RECORDS TO PROCESS
--- START ---

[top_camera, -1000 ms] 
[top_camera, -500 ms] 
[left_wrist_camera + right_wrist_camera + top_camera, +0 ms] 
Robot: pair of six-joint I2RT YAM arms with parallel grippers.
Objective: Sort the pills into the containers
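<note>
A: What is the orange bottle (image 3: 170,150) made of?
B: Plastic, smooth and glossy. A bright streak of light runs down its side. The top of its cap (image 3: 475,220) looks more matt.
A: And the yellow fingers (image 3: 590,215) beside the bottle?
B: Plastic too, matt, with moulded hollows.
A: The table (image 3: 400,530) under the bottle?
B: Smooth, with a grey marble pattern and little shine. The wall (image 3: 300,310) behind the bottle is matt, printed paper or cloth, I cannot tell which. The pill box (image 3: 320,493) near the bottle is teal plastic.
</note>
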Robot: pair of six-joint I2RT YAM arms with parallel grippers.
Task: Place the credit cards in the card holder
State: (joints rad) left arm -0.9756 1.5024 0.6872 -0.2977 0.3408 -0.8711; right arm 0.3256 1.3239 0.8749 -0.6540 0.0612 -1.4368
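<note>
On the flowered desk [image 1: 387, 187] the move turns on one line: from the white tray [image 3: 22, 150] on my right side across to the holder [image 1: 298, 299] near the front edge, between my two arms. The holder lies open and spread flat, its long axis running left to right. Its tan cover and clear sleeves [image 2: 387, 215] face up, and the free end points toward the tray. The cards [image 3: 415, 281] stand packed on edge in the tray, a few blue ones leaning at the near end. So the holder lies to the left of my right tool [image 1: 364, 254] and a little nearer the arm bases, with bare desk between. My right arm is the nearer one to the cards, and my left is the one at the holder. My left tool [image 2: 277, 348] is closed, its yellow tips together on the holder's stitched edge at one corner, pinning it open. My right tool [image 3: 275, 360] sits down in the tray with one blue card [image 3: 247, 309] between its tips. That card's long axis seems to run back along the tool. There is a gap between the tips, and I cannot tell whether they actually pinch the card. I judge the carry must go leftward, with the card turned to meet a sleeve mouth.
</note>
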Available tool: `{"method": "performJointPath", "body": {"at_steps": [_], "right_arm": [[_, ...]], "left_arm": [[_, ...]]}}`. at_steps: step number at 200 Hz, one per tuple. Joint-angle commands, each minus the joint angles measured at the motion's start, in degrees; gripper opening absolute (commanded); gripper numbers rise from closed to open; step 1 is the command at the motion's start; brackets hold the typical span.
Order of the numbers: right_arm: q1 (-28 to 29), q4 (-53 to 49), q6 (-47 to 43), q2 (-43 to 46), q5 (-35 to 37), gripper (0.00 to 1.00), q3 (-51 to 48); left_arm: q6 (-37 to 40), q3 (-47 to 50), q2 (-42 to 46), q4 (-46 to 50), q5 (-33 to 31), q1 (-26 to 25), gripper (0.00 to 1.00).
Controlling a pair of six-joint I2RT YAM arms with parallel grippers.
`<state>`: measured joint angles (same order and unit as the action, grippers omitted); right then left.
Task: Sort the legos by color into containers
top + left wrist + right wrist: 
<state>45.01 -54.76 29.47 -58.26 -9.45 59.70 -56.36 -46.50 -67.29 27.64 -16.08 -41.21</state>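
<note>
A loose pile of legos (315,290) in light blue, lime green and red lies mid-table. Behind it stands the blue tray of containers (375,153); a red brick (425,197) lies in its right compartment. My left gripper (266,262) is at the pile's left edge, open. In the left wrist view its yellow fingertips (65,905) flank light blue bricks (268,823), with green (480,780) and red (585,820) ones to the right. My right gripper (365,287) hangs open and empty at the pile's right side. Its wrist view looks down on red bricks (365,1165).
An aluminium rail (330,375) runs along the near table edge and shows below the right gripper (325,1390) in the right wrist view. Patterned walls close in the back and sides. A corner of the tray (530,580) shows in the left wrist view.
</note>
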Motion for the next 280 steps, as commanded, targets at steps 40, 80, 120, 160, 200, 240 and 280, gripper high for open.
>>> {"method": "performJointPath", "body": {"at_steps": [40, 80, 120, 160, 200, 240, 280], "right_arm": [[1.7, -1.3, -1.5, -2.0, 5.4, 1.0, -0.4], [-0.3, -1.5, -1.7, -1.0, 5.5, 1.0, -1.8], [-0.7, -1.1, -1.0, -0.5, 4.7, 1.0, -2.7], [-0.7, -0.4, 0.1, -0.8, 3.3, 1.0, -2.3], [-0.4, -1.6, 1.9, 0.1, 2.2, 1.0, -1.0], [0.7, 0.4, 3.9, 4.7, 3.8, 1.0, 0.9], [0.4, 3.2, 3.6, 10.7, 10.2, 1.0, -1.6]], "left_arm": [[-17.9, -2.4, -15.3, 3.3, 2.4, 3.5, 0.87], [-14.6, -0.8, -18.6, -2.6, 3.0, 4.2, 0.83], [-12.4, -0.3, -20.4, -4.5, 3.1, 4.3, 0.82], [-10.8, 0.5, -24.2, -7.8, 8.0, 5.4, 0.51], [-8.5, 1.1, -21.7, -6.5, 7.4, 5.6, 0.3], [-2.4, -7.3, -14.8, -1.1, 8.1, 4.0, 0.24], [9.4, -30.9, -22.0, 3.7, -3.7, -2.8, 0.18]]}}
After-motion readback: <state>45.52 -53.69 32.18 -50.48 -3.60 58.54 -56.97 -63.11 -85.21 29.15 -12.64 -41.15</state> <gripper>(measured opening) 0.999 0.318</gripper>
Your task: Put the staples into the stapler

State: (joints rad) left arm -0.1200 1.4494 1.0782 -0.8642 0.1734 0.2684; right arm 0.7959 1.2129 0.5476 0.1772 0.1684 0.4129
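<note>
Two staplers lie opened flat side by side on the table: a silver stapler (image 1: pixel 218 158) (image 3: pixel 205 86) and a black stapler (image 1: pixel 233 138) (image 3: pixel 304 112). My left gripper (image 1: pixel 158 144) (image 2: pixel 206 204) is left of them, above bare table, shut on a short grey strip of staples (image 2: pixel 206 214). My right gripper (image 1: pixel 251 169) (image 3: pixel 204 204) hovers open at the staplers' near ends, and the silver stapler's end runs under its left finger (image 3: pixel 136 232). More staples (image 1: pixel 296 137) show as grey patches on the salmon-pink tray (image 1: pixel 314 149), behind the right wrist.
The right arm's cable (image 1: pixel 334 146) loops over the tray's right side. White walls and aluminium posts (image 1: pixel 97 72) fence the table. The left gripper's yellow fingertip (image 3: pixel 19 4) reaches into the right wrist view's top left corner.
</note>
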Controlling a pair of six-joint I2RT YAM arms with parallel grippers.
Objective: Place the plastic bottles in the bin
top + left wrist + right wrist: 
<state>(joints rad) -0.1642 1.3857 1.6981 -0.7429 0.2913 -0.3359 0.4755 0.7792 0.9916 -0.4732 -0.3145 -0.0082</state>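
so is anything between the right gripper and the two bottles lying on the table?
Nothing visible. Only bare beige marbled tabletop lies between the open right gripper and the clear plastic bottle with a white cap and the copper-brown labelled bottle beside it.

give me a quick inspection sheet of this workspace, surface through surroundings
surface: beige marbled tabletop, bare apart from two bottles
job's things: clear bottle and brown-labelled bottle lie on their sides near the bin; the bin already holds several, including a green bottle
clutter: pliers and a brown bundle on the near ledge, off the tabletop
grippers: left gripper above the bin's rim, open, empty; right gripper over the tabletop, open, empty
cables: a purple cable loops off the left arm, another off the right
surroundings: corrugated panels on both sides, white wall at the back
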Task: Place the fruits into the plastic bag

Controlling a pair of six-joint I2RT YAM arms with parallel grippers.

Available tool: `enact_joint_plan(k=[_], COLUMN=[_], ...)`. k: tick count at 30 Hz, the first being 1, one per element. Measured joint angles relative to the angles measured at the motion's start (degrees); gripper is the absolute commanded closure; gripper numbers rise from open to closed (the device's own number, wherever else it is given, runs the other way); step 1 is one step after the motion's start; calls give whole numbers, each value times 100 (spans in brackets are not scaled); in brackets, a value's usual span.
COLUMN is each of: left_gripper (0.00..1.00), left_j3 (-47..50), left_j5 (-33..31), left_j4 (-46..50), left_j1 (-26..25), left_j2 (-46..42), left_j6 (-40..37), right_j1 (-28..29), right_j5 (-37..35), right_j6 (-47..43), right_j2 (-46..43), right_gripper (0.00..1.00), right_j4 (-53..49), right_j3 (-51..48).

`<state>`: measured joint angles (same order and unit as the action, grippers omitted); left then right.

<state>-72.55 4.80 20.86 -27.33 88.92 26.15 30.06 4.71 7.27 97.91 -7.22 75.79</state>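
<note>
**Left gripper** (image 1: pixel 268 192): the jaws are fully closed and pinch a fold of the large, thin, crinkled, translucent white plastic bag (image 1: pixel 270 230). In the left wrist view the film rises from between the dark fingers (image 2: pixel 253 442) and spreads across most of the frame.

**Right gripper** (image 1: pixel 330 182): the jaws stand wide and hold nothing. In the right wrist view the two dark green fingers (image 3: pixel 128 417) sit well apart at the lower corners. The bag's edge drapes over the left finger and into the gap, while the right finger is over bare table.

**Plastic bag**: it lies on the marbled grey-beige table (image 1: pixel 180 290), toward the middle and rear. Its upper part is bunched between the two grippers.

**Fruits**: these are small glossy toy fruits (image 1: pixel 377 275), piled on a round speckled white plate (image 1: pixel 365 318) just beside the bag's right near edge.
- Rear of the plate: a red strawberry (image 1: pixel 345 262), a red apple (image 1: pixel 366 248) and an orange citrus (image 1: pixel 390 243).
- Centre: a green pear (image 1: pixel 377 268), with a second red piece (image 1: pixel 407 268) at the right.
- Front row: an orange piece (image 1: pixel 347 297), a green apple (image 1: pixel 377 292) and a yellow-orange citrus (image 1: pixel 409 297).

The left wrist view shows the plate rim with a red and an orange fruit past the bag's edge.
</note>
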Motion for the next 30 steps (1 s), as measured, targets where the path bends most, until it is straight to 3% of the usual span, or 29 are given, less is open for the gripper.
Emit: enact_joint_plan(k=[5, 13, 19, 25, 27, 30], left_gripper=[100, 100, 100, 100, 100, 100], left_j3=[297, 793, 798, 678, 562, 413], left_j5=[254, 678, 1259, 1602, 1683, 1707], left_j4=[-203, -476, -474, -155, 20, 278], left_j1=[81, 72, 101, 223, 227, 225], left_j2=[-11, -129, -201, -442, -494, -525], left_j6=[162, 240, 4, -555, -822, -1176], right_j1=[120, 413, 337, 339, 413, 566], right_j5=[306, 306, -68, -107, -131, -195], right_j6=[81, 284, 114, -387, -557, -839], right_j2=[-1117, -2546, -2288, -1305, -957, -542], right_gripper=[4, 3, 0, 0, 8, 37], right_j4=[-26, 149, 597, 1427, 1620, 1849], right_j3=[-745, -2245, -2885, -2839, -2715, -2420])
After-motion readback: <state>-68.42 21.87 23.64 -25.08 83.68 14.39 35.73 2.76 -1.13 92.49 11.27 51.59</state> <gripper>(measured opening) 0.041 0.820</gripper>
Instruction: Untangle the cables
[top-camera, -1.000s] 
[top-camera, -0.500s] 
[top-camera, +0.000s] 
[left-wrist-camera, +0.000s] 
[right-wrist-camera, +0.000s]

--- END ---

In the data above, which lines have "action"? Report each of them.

RESULT
`<state>`: measured joint angles (same order and unit as the action, grippers omitted); right then left.
`<state>`: measured joint angles (same order and unit as the action, grippers omitted); left then right.

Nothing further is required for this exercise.